Berdasarkan dari apa yang telah diuraikan di atas, hubungan antara ustadz dan santri yang berupa etika santri terhadap ustadz, etika ustadz terhadap santri, maupun etika santri dan ustadz dalam pembelajaran, telah sesuai dengan perihal hubungan ustadz dan santri menurut K.H. Hasyim Asy’ari dalam kitab Adabul ‘Alim Wa al-Muta’allim nya. Meskipun pada beberapa poin dari etika ustadz kepada santri sedikit ada keidaksesuaian dengan yang ada pada kitab, namun hal itu dikuatkan dengan alasan-alasan yang menguatkan.

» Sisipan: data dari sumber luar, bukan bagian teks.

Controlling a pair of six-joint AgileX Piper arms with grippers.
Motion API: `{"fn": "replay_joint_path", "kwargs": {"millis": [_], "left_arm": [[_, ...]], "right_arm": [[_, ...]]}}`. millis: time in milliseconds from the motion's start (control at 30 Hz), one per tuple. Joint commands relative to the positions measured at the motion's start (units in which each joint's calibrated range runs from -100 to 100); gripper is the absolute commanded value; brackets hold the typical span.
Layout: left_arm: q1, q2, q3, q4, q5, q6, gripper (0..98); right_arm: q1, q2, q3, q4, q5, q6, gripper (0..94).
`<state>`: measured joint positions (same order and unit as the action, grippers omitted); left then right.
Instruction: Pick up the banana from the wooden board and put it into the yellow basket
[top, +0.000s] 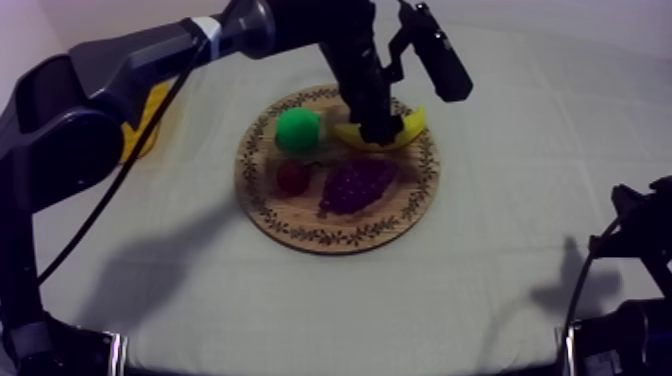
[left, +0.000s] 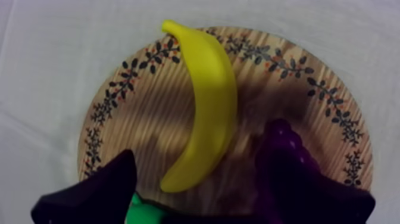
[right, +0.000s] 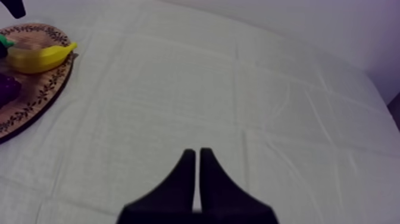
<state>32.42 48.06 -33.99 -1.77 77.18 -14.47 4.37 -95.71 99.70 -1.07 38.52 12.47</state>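
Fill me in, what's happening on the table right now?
My left gripper is down over the wooden board, open, with one finger on either side of the banana. The banana lies flat on the board, not yet gripped. The pear, grapes and small red fruit share the board. The yellow basket sits at the table's left, partly behind the left arm. My right gripper rests shut over bare cloth.

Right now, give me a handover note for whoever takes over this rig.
Left gripper: open, down over the banana, not gripping.
Right gripper: shut, at rest over the cloth.
The banana lies on the board, near the pear and grapes.
The basket sits at the table's left side.
Done: approach.
To do: grasp, lift, carry to basket, release.
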Motion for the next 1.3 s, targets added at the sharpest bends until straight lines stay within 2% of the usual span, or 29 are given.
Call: {"fn": "replay_joint_path", "kwargs": {"millis": [0,700,1133,1267], "left_arm": [[0.0,1.3,-1.0,0.05,0.3,-0.2,78.3],[0.4,12.1,-13.2,0.82,5.1,-1.3,66.6],[0.7,13.7,-16.1,-1.12,7.4,1.7,27.0],[0.9,11.5,-14.2,-1.95,6.8,2.8,21.6]], "right_arm": [[0.0,0.0,0.0,0.0,0.0,0.0,0.6],[0.0,0.0,0.0,0.0,0.0,0.0,0.6],[0.0,0.0,0.0,0.0,0.0,0.0,0.6],[0.0,0.0,0.0,0.0,0.0,0.0,0.6]]}}
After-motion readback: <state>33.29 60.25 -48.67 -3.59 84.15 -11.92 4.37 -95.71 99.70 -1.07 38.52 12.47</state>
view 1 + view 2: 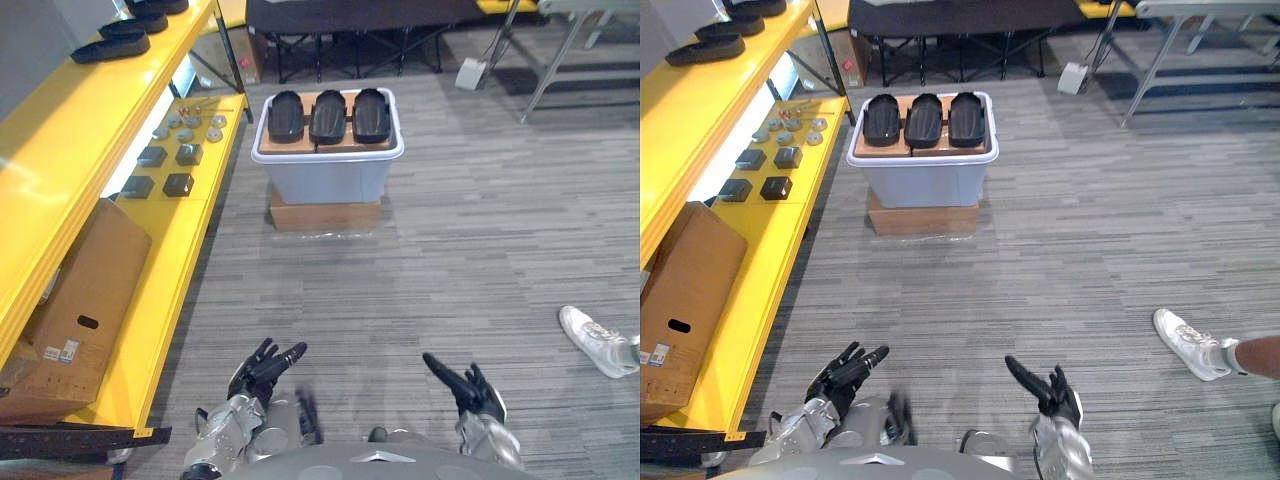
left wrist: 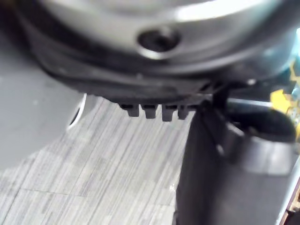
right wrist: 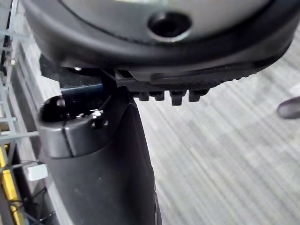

Dari penjabaran di atas juga penulis menilai secara umum etika ustadz kepada santrinya ditunjukkan dengan sikap kerendahan hati dan kasih sayangnya, sedangkan etika santri terhadap ustadznya ditunjukkan dengan sikap hormat dan patuh terhadap segala perintahnya. Hal ini tentu layaknya hubungan antara seorang anak dengan orang tuanya.

Selain berdasarkan etika dari santri maupun ustadz, terdapat kesesuaian antara isi peraturan yang dimuat oleh pondok pesantren dengan ajaran K.H. Hasyim Asy’ari yaitu dalam peraturan tertulis pondok di wajibkan menjaga perilaku dan tutur kata terhadap sesama santri, ustadz maupun pengasuh, kewajiban menghormati, kewajiban bersikap sopan santun, dan lain sebagainya. Hal ini dinilai sejalan dengan ajaran dalam kitab Adabul ‘Alim Wa al-Muta’allim yang berisi tentang ajaran menunjukkan perkataan dan perbuatan yang baik kepada orang lain.